Blogger Jenn said...

that is so true Ivy. its always a matter of perspective when it comes to contentment. are we happy to be a big fish in a small pond? or do we work so hard to survive being a small fish in a big pond?

i say? Work life balance baby!! come 4pm, and its off from work i go :P some idiots in office always say when they see me leave, "wahhhh... so early ah??". i always reply, "not early, on time :) i'm efficient!" and smile at the dickhead. LOL! don't know why some people like to act stessed and busy. stupid.

7:31 AM  
Blogger Aileen said...

Well, working sucks big time really. I question myself so many times when I'm doing office job, what the heck I am doing this for and for whom? I don't have any answers. I often hear office workers saying that they will quit SOON, but the time never seems to arrive.

After watching Belinda's documentary and from my own experiences, I realized why some pple are willing to give up all the luxuries they have to go to the other parts of the world and give their all. Because once they have reached the point when they could afford a lamborghini, there's just no more joy & satisfaction in throwing their notes even in the air.

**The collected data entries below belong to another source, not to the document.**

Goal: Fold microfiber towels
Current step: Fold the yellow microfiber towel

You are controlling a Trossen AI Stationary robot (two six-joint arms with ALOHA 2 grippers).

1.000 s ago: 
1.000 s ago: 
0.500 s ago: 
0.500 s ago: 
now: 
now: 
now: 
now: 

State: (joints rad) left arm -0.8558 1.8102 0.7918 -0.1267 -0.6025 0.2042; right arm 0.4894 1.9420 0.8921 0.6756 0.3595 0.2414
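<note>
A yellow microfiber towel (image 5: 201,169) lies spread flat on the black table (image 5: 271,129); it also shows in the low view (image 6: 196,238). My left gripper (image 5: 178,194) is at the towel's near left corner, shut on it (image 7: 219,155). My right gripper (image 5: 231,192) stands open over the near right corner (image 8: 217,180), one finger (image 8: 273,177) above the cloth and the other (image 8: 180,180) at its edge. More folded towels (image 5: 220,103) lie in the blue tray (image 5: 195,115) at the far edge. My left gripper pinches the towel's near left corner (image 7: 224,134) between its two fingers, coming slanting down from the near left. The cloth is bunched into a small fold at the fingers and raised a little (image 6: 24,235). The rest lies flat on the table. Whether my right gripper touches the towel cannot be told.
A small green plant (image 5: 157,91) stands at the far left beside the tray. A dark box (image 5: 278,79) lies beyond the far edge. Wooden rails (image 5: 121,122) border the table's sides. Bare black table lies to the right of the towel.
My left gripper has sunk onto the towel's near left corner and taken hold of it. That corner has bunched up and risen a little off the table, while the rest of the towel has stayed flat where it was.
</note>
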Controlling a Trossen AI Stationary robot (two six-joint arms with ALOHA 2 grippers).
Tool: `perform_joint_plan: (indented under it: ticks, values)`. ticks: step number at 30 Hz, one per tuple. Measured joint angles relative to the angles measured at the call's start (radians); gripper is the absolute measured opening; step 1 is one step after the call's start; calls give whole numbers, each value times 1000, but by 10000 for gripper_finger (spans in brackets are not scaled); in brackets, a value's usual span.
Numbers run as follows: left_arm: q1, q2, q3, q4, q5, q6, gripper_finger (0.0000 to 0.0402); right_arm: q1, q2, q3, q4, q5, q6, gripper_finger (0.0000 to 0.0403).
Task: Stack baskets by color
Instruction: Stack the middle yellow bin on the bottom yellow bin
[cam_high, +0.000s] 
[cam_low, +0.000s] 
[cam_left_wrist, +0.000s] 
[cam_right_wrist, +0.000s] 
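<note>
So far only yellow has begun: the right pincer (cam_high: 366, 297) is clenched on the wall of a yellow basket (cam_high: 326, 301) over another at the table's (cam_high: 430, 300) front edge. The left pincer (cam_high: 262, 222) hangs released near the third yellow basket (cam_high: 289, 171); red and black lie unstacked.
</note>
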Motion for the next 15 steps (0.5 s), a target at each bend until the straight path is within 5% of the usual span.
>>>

Did I tell u? If God has called me into the missions field, promising all my woes will be taken care of, I will go anytime, anywhere. :) Cheers to me baby.

1:15 AM  
Blogger Xinyi said...

I so agree with your post. I actually chose Hwa Chong, but somehow ended up in RJ. I hated it there; despite the prestige and stuff, it was probably the 2 unhappiest years of my life.

2:38 PM  
Blogger I.V.Y. said...

To Xinyi:
Yea, same here. I didn't know you feel like I do. Wish I could have chosen Hwa Chong. Perhaps my life would be different. In fact, I should have just taken an ARTS stream course instead of Triple Science.
Obviously, I was too narrow-minded then. Oh well.
Just in introspect I guess. Now, I just have to make wiser choices. Learning experience.